Regia di Joe Dante vedi scheda film
La chiave di lettura ed anche la carta vincente del film si può ascrivere alla simbiosi che avviene fra il corpo di Jack Putter e la personalità brillante di Tuck Pendelton che gli circola dentro poichè Jack è un povero sfigato ossessionato dalle sue insicurezze che crede di aver contratto la lebbra se gli scappa uno starnuto, l'imprevista iniezione nel suo gluteo del prode astronauta alla guida di una microcapsula destinata ad ispezionare l'organismo di un coniglio lo conduce suo malgrado in una incredibile avventura che però da la svolta alla sua piatta esistenza visto che dopo i primi esilaranti malintesi a causa dei quali arriverà a credere di essere posseduto Pendelton diventa una sorta di coscienza motivandolo con i giusti consigli finalizzati principalmente a riportarlo nell'apparato sminiaturizzatore prima che l'ossigeno nelle sue bombole sia esaurito ma allo stesso tempo a mettere KO la cricca di scienziati guidati dal redivivo Kevin McCarthy intenzionati a vendere il programma miniaturizzatore a potenze straniere, tutto ciò crea due piani d'azione ben distinti ma completamente simultanei: Jack che deve recuperare i chip fondamentali per il programma che deve riportare Tuck alle sue dimensioni normali ed allo stesso tempo salvaguardare il suo culo fino alla casa base mentre al suo interno Tuck deve sempre stare in allerta tenendo d'occhio ciò che avviene all'esterno e a un certo punto fronteggiare un altro intruso miniaturizzato iniettato nel corpo di Jack.

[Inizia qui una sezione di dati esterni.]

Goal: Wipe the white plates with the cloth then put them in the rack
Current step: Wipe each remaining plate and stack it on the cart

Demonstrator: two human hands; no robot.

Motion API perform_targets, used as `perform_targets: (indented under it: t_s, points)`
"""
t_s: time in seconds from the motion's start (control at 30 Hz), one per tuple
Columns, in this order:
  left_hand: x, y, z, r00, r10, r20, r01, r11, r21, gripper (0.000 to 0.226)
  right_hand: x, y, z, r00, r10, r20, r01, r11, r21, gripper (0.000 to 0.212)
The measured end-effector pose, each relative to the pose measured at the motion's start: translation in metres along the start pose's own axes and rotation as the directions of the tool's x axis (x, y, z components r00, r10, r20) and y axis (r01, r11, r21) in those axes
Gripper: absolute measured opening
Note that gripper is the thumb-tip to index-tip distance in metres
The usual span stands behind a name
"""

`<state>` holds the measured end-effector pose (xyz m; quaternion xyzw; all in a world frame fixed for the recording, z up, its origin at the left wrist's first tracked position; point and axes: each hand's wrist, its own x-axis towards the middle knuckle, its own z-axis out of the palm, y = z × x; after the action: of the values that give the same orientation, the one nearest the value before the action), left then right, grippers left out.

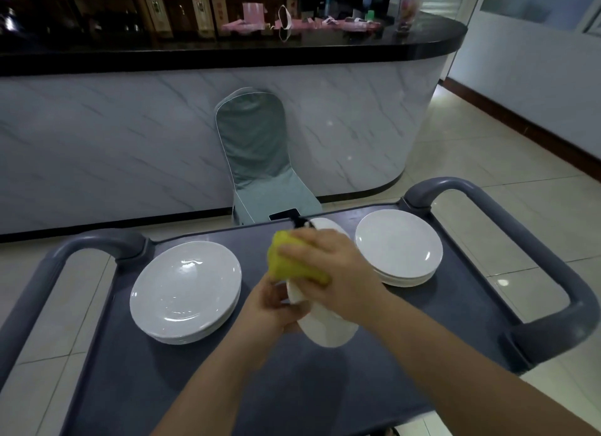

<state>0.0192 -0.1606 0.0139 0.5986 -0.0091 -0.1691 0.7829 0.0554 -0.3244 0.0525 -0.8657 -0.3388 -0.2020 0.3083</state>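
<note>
— Two hands over the middle of the grey cart (227, 387), nearest the camera. Left hand (273, 308)?
— Its fingers (276, 292) curl round the left rim of one white plate (328, 328) and hold it tilted on edge. Cannot tell if the low rim touches the cart top.
— Right hand (338, 273)?
— Fingers (292, 250) curled over a yellow cloth (286, 260), gripping it and pressing it against the upper part of that plate. The cloth is bunched and sticks out past the fingertips to the left.
— Other plates?
— Two piles, flat on the cart. The left stack (185, 289) sits just left of the hands, its top plate glossy. The right stack (398, 243) sits further back on the right, partly behind the right wrist. The two are well apart, with the held plate between them.
— Cart details?
— A looped grey handle (533, 227) at each end. A dark phone (283, 213) stands at the far edge, beyond the cloth.
— Beyond that?
— A chair (257, 149) in a grey-green cover faces this way on the tiled floor, backed against a marble-fronted bar (130, 136) with a black top. Pink packets (247, 22) are scattered on the bar; detail too blurred.
</note>
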Motion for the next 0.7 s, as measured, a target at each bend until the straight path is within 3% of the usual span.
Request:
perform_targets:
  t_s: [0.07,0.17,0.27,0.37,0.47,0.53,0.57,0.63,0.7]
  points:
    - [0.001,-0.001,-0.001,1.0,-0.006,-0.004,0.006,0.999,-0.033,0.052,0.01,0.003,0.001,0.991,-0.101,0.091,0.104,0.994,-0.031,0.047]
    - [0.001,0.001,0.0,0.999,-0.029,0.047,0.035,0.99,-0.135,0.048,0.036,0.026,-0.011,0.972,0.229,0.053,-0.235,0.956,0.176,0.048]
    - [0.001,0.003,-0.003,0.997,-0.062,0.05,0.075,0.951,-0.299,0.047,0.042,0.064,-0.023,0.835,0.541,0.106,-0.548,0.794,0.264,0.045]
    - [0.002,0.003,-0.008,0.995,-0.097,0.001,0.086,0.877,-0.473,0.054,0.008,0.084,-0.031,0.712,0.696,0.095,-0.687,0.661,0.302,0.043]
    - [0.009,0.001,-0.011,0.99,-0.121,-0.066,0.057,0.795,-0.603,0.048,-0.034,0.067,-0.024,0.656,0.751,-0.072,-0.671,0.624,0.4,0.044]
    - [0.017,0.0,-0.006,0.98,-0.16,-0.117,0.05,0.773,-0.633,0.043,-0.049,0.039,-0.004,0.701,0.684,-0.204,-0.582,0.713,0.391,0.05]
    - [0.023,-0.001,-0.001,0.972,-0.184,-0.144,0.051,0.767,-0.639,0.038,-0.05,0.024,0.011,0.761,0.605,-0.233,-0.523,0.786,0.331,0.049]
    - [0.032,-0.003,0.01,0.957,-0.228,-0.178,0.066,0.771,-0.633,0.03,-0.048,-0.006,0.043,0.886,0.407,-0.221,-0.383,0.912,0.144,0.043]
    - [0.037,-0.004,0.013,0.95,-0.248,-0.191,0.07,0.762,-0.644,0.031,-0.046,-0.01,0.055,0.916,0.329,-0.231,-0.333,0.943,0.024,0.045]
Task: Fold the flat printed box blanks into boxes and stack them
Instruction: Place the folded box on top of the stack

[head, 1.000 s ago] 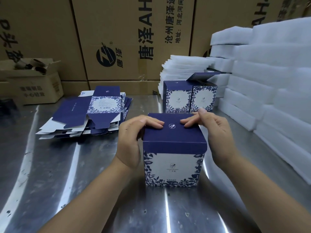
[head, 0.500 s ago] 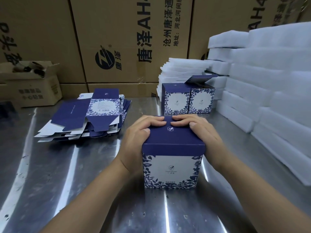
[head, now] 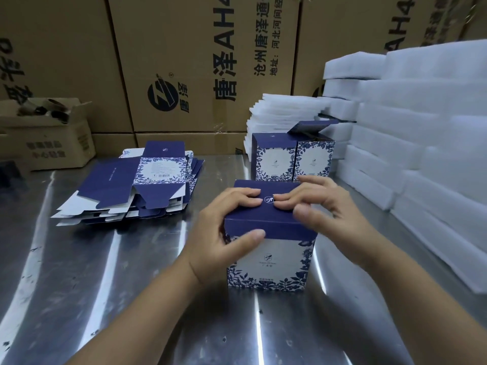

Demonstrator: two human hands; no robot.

Il ritmo brioso e il tono scanzonato fanno girare il film a meraviglia con scene divertenti ed emozionanti in cui si respira l'allegria dirompente che tutto il cast riesce ad esprimere: Quaid e la Ryan erano in forma strepitosa e sembravano fatti l'uno per l'altra a dimostrazione che al cinema il feeling tra due innamorati traspare cristallino e infatti si sposarono nel 1991 ma l'assoluto protagonista è il simpatico Martin Short in un ruolo cucito su misura per lui, la sua faccia da sfigato condita da smorfie di ogni genere sprigiona il sorriso ad ogni svolta del film.
"Salto nel buio" è invecchiato benissimo perché gli effetti speciali che lo arricchiscono erano sorprendenti cinque lustri fa tanto quanto lo sono ora sfruttati al meglio da un Joe Dante in stato di grazia.
Curioso il finale che lasciava presagire un sequel mai realizzato.